Vous avez fait de la BD historique, sur la Renaissance, romantique. Quelles sont vos autres envies ?
J’ai des idées mais pas obligatoirement en BD avec mes nouvelles passions comme la philosophie. Je me suis laissé conduire par ma carrière. Murena m’a donné l’occasion de me remettre à la grande histoire. J’adore aussi le western comme Tex la série classique italienne. J’ai eu un western en projet et comme je dessine souvent des cardinaux avec des grands chapeaux je me suis dit pourquoi pas un récit style western dans le sud de l’Italie, le Cardinal. Mais je n’ai que le pitch et quelques croquis. C’était avant la proposition de Murena qui a bouleversé ma vie.
Vous êtes séduit par la Rome antique ?
Oui, c’était l’occasion de rentrer encore plus dans les détails. Je suis allé à Rome. Très gentiment l’épouse de Philippe m’a confié sa documentation. Donc même des souvenirs du lycée sont remontés à la surface avec Murena.
Vous avez des retours déjà sur l’album ?
Il sort le 3 novembre et tout le monde semble content. La couverture est forte. La mort plane en permanence dans Murena en particulier à travers les couvertures.
Vous avez eu des des difficultés avec cette suite, cette reprise ?
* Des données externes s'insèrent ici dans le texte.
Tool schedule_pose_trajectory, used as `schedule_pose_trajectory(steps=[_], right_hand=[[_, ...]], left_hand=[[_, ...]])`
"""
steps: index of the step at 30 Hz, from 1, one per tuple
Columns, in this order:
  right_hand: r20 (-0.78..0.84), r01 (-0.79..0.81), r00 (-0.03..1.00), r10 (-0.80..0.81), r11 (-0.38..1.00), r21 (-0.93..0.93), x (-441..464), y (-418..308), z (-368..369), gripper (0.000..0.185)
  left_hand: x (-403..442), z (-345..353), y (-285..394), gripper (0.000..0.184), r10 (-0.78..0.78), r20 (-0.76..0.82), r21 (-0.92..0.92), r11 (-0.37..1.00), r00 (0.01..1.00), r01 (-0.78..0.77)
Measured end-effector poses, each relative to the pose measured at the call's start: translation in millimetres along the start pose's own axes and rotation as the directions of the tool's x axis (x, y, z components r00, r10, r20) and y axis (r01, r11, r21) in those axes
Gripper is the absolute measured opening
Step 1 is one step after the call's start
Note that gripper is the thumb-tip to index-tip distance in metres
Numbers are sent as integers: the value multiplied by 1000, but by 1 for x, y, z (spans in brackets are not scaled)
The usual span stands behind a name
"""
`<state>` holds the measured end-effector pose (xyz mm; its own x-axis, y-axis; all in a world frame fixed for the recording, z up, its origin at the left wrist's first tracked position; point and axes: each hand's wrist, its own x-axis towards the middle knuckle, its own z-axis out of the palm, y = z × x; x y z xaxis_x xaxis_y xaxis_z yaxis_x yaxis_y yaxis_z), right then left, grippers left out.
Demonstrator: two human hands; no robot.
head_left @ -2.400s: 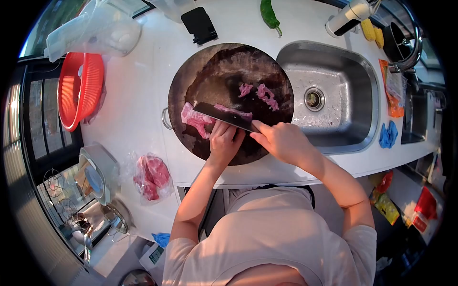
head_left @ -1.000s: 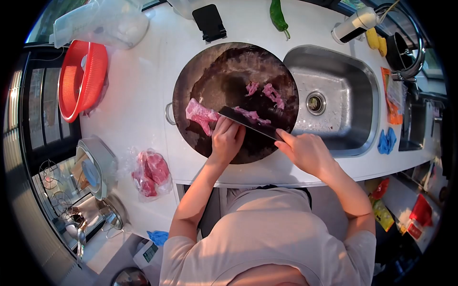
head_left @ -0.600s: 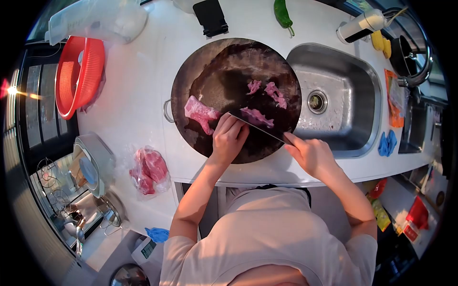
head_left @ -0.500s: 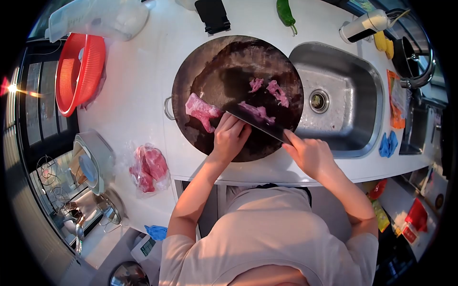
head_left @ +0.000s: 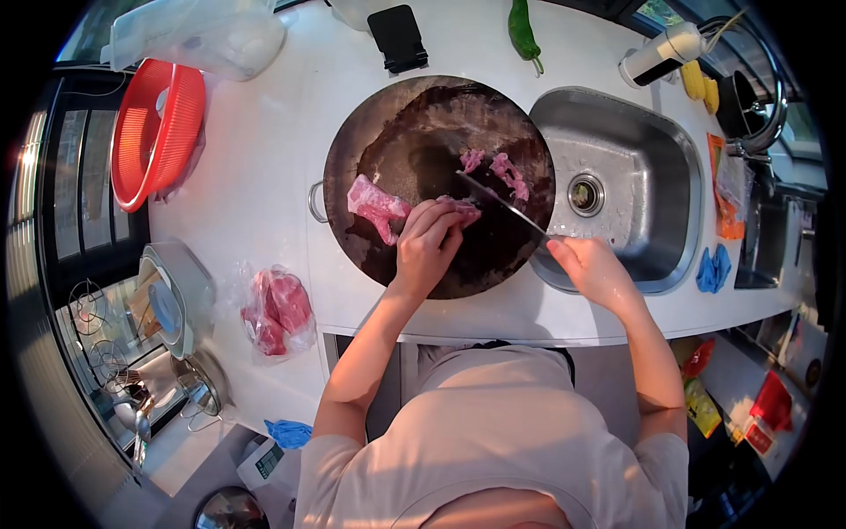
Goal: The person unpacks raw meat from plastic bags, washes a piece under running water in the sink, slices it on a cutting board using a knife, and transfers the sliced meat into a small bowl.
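Fingers of the left hand [head_left: 427,251] lie close together and bent over the meat strip [head_left: 463,211], on the near half of the round board [head_left: 388,123]; whether they pinch it or only press it cannot be told. The wrist comes in over the board's near edge, forearm slanting up from the near left. Wrapped round the handle of the knife [head_left: 507,204], the right hand [head_left: 592,269] is closed, just off the board's near right edge, its forearm reaching in from the near right.

The blade slants across the board's right half, apart from the left hand, its tip near the small scraps [head_left: 508,178]. Left of that hand, on the board's left part, lies the larger meat piece [head_left: 377,210], close to the fingers.

Right of the board, its edge overlapping the rim, is the sink [head_left: 617,159]. Beyond the board are a black stand [head_left: 397,37] and a green pepper [head_left: 522,33]; well to its left is a red basket [head_left: 172,132], and to its near left, bagged meat [head_left: 279,313].

Half a second ago the blade stood against the left fingers, with the strip on its far side; now the knife has swung right and the fingers are on the strip.
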<state>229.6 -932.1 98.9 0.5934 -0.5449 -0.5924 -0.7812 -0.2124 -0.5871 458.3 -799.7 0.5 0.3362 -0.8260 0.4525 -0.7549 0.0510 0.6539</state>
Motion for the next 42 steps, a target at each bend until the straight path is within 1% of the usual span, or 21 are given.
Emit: schedule_pose_trajectory(steps=[3,6,9,12,15,17,19,20,21,23,26,27,29,30,32,34,36,39,42], right_hand=[[-105,88,991,-81,994,65,0,-1,6,39],[-260,79,964,-62,995,54,-1,-14,14,37],[-383,155,911,-155,987,-29,-7,-12,9,36],[-251,210,933,-259,956,-207,-14,-15,11,37],[-169,137,967,-189,950,-282,-9,-17,20,37],[-210,191,945,-252,943,-272,-2,-15,28,35],[-244,213,928,-281,939,-269,10,-29,38,35],[-242,257,915,-323,929,-268,18,-38,42,32],[-326,311,864,-384,916,-255,29,-41,52,31],[-304,289,884,-356,925,-246,37,-51,54,30],[-216,312,912,-349,932,-186,23,-39,35,30],[-177,222,952,-249,962,-160,12,-38,22,34],[-145,215,963,-225,973,-84,11,1,16,34],[-152,175,970,-189,979,-103,7,0,14,36],[-178,85,978,-108,987,-133,-5,-4,8,39],[-156,153,967,-202,949,-277,-11,-8,16,41],[-126,222,946,-298,881,-419,-17,-16,24,43],[-94,203,955,-283,847,-491,-21,-22,22,43],[-83,214,955,-285,856,-470,-15,-30,19,39]], left_hand=[[-1,0,-1,21,13,-4,-9,1000,1000,-13],[-1,-1,0,21,11,0,-7,1000,1000,-11],[-3,-2,0,21,4,-7,-11,1000,1000,-4],[-2,0,-3,21,25,0,-23,999,1000,-25],[-5,0,-3,21,2,8,-14,1000,1000,-2],[-3,-2,-3,20,-1,25,-24,1000,1000,2],[-3,-3,-1,20,3,41,-30,1000,999,-1],[-2,-4,0,20,11,50,-33,999,999,-9],[-1,-4,1,20,23,58,-37,999,998,-21],[-1,-2,-1,21,35,61,-38,999,998,-33],[-3,-2,-2,21,48,28,-33,998,998,-47],[-3,-2,-2,21,48,7,-30,998,999,-47],[-3,-4,-1,21,59,7,40,997,998,-59],[-5,-4,0,21,62,11,74,995,998,-63],[-8,-3,-1,21,64,11,84,994,998,-64],[-7,-1,-4,21,68,20,86,994,997,-70],[-11,-2,-8,22,60,42,82,995,997,-63],[-13,-1,-9,21,30,56,82,996,998,-35],[-11,-1,-9,21,4,64,60,998,998,-8]])
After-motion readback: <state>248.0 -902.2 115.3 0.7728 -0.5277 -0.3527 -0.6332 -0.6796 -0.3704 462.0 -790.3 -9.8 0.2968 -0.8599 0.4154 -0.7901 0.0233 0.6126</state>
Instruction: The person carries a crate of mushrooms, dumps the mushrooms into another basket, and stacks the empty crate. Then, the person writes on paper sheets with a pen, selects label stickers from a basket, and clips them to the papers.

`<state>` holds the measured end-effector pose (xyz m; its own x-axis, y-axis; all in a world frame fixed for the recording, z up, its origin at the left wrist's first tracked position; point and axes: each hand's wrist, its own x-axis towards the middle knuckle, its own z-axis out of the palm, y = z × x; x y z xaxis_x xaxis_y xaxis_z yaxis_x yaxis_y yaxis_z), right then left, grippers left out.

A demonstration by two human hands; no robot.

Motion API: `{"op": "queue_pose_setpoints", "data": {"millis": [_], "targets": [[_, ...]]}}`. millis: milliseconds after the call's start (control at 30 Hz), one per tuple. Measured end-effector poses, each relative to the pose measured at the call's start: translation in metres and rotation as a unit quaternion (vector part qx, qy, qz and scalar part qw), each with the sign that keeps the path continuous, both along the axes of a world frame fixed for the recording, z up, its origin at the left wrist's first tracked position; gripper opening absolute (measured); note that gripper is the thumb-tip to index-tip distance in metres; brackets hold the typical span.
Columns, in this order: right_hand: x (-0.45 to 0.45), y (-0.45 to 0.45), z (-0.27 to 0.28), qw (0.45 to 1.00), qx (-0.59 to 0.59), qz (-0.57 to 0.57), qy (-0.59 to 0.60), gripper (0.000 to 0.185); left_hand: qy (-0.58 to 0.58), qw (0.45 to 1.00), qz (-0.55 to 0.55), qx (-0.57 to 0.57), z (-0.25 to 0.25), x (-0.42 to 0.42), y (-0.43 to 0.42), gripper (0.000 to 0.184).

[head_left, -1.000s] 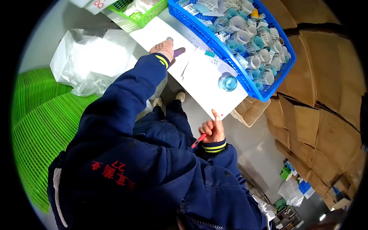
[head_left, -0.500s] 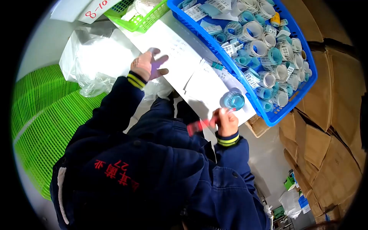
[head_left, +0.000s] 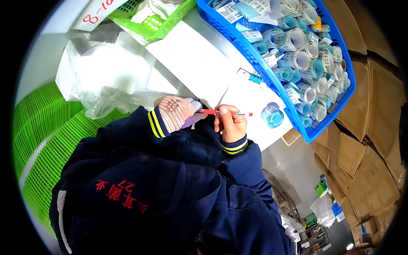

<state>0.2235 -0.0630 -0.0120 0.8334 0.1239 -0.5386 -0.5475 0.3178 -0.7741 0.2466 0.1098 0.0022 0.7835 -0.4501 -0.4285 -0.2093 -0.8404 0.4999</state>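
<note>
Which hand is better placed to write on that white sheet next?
Likely the right hand: it grips the red pen and is nearer the white sheet. The left hand is farther off, by the pen's end.

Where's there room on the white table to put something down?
The widest free patch looks to be the white tabletop between the green basket and the teal clip, though paper may cover it. A smaller one lies between the right hand with its red pen and the round teal item. The blue basket is crowded with rolled labels.
</note>
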Motion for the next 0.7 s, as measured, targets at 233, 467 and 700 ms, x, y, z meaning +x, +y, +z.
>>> {"op": "queue_pose_setpoints", "data": {"millis": [233,467,700], "targets": [[0.014,-0.047,0.003,0.99,-0.048,-0.129,-0.033,0.022,0.516,0.846,0.026,-0.133,0.002,0.017,0.044,0.01],[0.036,-0.034,-0.001,0.992,-0.038,-0.104,-0.054,0.033,-0.069,0.97,-0.097,-0.211,-0.041,0.017,0.066,0.05],[0.057,0.014,-0.058,0.986,-0.116,-0.083,-0.084,0.024,0.032,0.998,0.046,-0.008,-0.089,0.036,0.029,0.03]]}}
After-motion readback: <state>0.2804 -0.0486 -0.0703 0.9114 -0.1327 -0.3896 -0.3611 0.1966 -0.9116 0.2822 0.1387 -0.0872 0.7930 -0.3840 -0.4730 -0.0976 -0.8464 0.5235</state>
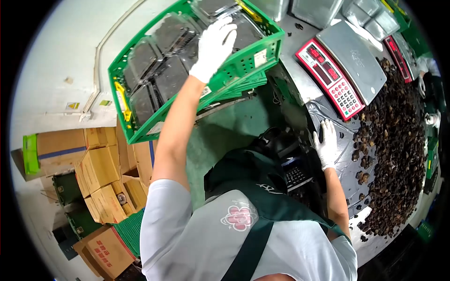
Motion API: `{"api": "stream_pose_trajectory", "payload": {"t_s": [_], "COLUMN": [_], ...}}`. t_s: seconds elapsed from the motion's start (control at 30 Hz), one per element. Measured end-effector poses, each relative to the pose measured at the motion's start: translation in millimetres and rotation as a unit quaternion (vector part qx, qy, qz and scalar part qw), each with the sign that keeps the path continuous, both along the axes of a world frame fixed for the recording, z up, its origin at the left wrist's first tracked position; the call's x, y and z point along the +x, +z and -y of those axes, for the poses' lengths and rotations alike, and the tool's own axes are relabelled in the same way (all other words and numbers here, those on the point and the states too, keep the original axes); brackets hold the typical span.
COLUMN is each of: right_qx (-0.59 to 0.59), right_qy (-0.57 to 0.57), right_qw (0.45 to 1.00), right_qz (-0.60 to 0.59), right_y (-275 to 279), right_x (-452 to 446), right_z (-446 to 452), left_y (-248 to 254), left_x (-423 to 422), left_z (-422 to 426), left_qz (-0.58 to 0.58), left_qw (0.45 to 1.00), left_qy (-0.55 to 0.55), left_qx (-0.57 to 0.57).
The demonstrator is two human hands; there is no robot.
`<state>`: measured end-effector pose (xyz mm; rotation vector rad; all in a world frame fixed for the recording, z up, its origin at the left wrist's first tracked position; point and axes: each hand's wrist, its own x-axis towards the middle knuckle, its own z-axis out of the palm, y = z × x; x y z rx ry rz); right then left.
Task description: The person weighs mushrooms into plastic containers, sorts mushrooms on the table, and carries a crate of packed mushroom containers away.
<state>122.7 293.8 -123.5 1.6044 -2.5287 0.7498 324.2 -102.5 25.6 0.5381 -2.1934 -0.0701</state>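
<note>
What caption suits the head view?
Gloved left hand at a green crate of clear boxes; gloved right hand on the table, near a red scale.

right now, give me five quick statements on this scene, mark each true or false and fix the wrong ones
1. The left hand is over clear plastic boxes in the green crate. True.
2. The right hand is ungloved. False: it wears a white glove, as the left does.
3. The nearer digital scale shows lit red digits. True.
4. The right hand is on that scale's keypad. False: it is on the grey plastic sheeting beside the scale.
5. The pile of dark brown pieces lies in the cardboard boxes. False: it lies on the worktable.
</note>
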Motion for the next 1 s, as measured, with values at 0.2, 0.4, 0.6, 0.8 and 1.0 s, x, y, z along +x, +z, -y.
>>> {"api": "stream_pose_trajectory", "payload": {"t_s": [0.2,0.4,0.6,0.8,1.0], "right_qx": [-0.030,-0.021,-0.136,-0.180,-0.064], "right_qy": [0.025,0.018,-0.091,-0.014,0.055], "right_qw": [0.999,1.000,0.986,0.983,0.983], "right_qz": [-0.016,-0.008,0.015,0.045,0.165], "right_y": [-1,-1,42,151,155], "right_x": [0,2,19,16,-21], "right_z": [-2,-3,78,275,436], "left_y": [42,57,9,-1,9], "left_x": [138,324,397,382,372], "left_z": [-49,-30,26,76,79], "left_qz": [-0.041,-0.162,-0.232,-0.344,-0.325], "left_qw": [0.991,0.894,0.808,0.715,0.656], "left_qy": [0.123,0.401,0.349,0.213,0.247], "left_qx": [0.031,0.120,0.414,0.569,0.635]}}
Je dirai qu’au niveau purement artistique à la fin c’était plutôt facile. Tout est venu au fur et à mesure, je progressais. C’était compliqué au niveau psychologique. Ce travail a marqué ma vie sur le plan émotionnel. Ce qui m’a donné le plus d’énergie ont été les rencontres avec la famille de Philippe, sa femme, son fils. J’étais timide au début mais grâce à eux cela m’a aidé sur la façon de voir mon travail sur l’album. J’avais vraiment l’impression de faire quelque chose d’important. Le style de Philippe Delaby, sa technique m’ont inspiré. Je ne l’avais pas rencontré avant sa mort mais le dessin nous a uni désormais.